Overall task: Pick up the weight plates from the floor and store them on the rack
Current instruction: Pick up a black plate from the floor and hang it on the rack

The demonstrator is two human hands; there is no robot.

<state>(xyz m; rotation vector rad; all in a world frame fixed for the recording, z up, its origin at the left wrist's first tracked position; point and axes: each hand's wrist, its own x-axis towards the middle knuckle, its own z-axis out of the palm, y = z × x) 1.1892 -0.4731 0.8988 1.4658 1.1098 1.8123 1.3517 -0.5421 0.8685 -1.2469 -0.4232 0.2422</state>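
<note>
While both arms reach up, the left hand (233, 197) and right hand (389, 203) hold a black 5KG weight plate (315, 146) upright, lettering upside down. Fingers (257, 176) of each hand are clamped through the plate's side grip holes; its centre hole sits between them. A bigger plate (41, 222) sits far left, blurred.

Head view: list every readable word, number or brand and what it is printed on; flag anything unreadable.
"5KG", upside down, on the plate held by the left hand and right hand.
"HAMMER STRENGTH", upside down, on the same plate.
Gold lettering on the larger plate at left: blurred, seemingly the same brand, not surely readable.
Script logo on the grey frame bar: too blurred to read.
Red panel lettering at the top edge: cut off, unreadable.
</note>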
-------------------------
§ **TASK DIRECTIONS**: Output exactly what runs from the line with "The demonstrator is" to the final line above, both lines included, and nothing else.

§ **RESPONSE TO THE EXERCISE**:
The demonstrator is two human hands; there is no robot.

<state>(xyz m; rotation vector rad; all in a world frame fixed for the recording, z up, its origin at the left wrist's first tracked position; point and axes: each hand's wrist, its own x-axis towards the middle knuckle, its own z-axis out of the palm, y = z × x) 1.1892 -0.4731 0.8988 1.4658 1.1098 1.8123 1.3517 -0.5421 0.8685 -1.2469 -0.4232 0.2422</state>
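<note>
While both arms reach up, the left hand (233, 197) and right hand (389, 203) hold a black 5KG weight plate (315, 146) upright, lettering upside down. Fingers (257, 176) of each hand are clamped through the plate's side grip holes; its centre hole sits between them. A bigger plate (41, 222) sits far left, blurred.

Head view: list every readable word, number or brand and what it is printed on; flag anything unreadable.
"5KG", upside down, on the plate held by the left hand and right hand.
"HAMMER STRENGTH", upside down, on the same plate.
Gold lettering on the larger plate at left: blurred, seemingly the same brand, not surely readable.
Script logo on the grey frame bar: too blurred to read.
Red panel lettering at the top edge: cut off, unreadable.
</note>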

What needed an answer now has one.